→ ACTIVITY
Line by line, output the data that follows exactly as written.

→ DATASET EXCERPT
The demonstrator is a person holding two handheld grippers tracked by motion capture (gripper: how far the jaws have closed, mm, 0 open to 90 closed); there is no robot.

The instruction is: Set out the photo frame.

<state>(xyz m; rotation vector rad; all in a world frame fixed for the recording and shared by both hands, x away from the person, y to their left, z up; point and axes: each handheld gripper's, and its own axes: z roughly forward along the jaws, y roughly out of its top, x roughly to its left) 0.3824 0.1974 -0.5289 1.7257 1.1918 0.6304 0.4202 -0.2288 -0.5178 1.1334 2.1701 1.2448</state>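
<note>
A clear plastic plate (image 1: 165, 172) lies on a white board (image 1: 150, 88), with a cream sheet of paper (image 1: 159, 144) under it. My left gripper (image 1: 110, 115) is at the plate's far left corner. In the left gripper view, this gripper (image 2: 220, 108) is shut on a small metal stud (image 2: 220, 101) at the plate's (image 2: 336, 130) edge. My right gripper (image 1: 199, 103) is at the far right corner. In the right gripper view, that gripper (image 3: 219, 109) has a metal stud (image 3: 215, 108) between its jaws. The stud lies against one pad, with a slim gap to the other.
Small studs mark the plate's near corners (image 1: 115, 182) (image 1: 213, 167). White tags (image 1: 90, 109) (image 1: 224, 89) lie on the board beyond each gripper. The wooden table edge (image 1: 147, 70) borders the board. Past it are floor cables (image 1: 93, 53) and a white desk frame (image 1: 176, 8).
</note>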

→ ANSWER
The demonstrator is a person holding two handheld grippers tracked by motion capture (gripper: how far the jaws have closed, mm, 0 open to 90 closed); there is no robot.

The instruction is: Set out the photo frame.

<state>(xyz m; rotation vector rad; all in a world frame fixed for the recording and shared by both hands, x away from the person, y to their left, z up; point and axes: each handheld gripper's, and its own axes: z roughly forward along the jaws, y roughly out of its top, x roughly to its left) 0.3824 0.1974 -0.5289 1.7257 1.1918 0.6304 0.4202 -0.2288 -0.5178 1.1334 2.1701 1.2448</state>
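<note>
A clear plastic plate (image 1: 165, 172) lies on a white board (image 1: 150, 88), with a cream sheet of paper (image 1: 159, 144) under it. My left gripper (image 1: 110, 115) is at the plate's far left corner. In the left gripper view, this gripper (image 2: 220, 108) is shut on a small metal stud (image 2: 220, 101) at the plate's (image 2: 336, 130) edge. My right gripper (image 1: 199, 103) is at the far right corner. In the right gripper view, that gripper (image 3: 219, 109) has a metal stud (image 3: 215, 108) between its jaws. The stud lies against one pad, with a slim gap to the other.
Small studs mark the plate's near corners (image 1: 115, 182) (image 1: 213, 167). White tags (image 1: 90, 109) (image 1: 224, 89) lie on the board beyond each gripper. The wooden table edge (image 1: 147, 70) borders the board. Past it are floor cables (image 1: 93, 53) and a white desk frame (image 1: 176, 8).
</note>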

The exercise has been fully answered.